Alumni News

Atlas Obscura, Bennington

By Ashley Brenon Jowett
Illustration by Nate Padavick

As a homage to Dylan Thuras ’04’s Atlas Obscura, we’re sharing seven of the website’s wondrous Bennington-area places. You will barely be able to resist using the map for a spooky road trip this fall.

Atlas Obscura Bennington

1. BENNINGTON CEMETERY

Bennington, Vermont

Established in 1762, the Bennington Centre Cemetery is one of the oldest cemeteries in Vermont. Signs mark the graves of notable people buried there, including poet Robert Frost, and the work of gravestone carvers Carver Zerubbabel Collins and his apprentice Benjamin Dyer. Beware: Ghosts have been spotted nearby. 
 

2. JENNINGS HALL

Bennington College, Bennington, Vermont

Acclaimed author Shirley Jackson is said to have taken inspiration from Bennington College’s Jennings Hall for her classic novel The Haunting of Hill House, published in 1959. Jackson was familiar with the house as the wife of faculty member and American literary critic Stanley Edgar Hyman. As the current home of the Bennington music discipline, one can often hear beautiful music emanating from the studios inside. 
 

3. LINCOLN SQUARE

North Bennington, Vermont

Lincoln Square is home to Powers Market, which has been in near-continuous operation for almost two centuries; the charming Prospect Coffee House; and the John McCullough Library. A more recent addition, Huluppu, is “a magical bookshop.” Owner Janet Sleigh carries Tarot decks, gems, and books about nature and spirituality. 
 

4. GUNNAR SCHONBECK EXHIBIT 

Mass MoCA, North Adams, Massachusetts

Make mysterious or joyful noises with more than 200 musical instruments that make up the Gunnar Schonbeck exhibit at Mass MoCA. Schonbeck taught at Bennington College 1947–2008. The exhibit, titled No Experience Required, invites visitors to play the many and mostly very large instruments and is a testament to Schonbeck’s idea that one need not be a musician to make music. 
 

5. HARMONIC BRIDGE 

North Adams, Massachusetts 

Is that a ghostly moan? No. It’s the Harmonic Bridge. Artists Bruce Odland and Sam Auinger augmented this overpass’s design with tubes and microphones so that it creates a droning C as traffic hums overhead. The tone is so low that the soundwave is sixteen feet long. 
 

6. FREEDLYVILLE QUARRY 

Dorset, Vermont 

Take the mile-long hike past the old stone foundations of an abandoned mining town to this cavernous marble quarry. There, you can walk deep into the eastern slope of Mount Aeolus.
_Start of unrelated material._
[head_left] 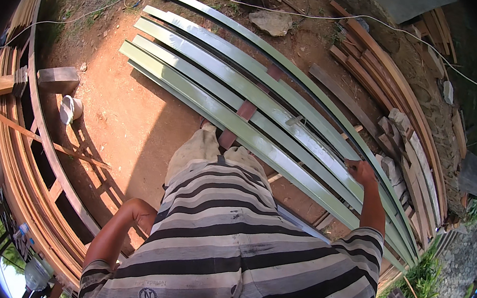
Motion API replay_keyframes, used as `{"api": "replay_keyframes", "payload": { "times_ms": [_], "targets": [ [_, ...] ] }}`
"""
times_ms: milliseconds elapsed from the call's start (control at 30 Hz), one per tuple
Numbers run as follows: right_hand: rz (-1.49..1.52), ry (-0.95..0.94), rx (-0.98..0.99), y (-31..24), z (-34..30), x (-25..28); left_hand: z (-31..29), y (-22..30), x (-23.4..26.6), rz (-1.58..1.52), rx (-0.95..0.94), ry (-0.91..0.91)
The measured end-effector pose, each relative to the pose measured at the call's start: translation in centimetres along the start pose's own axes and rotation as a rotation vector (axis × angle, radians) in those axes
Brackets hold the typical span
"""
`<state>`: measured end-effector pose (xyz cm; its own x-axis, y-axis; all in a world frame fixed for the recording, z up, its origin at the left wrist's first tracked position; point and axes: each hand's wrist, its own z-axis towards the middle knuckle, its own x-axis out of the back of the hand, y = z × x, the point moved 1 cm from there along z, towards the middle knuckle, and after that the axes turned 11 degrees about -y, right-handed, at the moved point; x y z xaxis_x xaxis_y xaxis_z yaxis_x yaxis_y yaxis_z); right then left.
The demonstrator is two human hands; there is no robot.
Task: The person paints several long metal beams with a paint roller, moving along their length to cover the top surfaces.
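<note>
Several long pale-green painted planks (199, 75) lie side by side, glossy where light falls on them. At the right part of these planks is my right hand (360, 171), fingers curled down against a plank edge. Whatever it pinches is too small or hidden to make out. My left hand (144, 218) rests by my left hip, its fingers hidden against my clothes. A small greyish piece (294, 120) lies on one of the middle planks. Under the planks runs a reddish-brown crosspiece (246, 110).
Bare timber stacks stand along the left (12, 144) and far right (380, 76). A white bucket (71, 110) sits on the dirt beside a wooden block (58, 79). A pale cord (320, 13) crosses the far side near a large stone (271, 22).
</note>
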<state>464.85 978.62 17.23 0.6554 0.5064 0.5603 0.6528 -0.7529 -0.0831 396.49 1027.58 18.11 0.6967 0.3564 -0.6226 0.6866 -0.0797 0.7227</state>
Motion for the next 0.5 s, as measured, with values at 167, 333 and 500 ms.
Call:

Inside the cave-like quarry, you will find stone columns and a sheltered pond, which makes a great ice skating spot when it freezes in the winter. 
 

7. SALEM ART WORKS

Salem, New York

Anthony Cafritz ’85 founded the Salem Art Works in 2005. The 120-acre sprawling art park is filled with sculptures, studios, workshops, and nature trails. SAW, as it is known, hosts classes, residencies, and the annual Festival of Fire.